Work request :: Go through the entries below and print, exactly, the lines starting at the one with "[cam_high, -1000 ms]" and ending at the one with "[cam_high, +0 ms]", keeping both ends and no others.
•••
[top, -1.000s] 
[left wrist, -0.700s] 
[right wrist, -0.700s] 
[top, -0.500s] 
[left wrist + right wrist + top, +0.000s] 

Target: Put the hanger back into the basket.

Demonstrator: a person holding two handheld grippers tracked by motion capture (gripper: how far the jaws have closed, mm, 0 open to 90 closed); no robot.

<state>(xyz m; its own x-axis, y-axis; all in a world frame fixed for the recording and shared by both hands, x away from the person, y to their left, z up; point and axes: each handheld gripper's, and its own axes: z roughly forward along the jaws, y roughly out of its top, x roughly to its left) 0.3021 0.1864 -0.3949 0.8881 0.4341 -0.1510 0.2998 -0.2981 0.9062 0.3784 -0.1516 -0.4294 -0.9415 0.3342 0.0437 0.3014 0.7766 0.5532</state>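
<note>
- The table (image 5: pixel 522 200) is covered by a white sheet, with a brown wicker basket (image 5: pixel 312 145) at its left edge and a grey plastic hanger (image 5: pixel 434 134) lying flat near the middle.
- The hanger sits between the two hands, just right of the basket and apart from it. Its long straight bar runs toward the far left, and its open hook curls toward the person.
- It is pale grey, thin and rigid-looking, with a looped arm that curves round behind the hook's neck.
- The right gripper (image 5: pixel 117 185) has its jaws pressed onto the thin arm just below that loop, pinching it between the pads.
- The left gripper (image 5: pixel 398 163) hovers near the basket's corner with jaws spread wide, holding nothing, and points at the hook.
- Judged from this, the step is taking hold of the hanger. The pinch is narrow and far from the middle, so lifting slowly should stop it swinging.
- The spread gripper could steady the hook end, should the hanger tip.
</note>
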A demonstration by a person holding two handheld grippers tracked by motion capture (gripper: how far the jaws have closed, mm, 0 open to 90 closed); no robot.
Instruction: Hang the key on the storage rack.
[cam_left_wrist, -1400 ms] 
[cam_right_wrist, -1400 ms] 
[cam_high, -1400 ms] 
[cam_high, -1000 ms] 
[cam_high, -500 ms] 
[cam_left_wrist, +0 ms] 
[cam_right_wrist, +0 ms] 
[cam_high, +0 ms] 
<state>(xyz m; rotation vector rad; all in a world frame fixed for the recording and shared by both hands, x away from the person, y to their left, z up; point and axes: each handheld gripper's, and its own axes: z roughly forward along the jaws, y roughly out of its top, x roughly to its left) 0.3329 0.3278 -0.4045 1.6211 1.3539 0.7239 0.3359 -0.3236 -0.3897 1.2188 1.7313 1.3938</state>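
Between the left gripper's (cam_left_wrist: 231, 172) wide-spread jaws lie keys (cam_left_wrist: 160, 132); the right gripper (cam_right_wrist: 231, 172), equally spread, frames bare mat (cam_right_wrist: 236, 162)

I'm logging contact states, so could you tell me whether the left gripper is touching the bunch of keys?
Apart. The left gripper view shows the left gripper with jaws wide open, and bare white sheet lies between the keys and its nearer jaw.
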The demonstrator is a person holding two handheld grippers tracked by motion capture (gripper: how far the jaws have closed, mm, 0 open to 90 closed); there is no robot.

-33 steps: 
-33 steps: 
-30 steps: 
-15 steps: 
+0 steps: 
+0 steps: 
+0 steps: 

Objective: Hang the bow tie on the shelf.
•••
Answer for the task ::
[cam_high, -1000 ms] 
[cam_high, -500 ms] 
[cam_left_wrist, +0 ms] 
[cam_right_wrist, +0 ms] 
[cam_high, +0 ms] 

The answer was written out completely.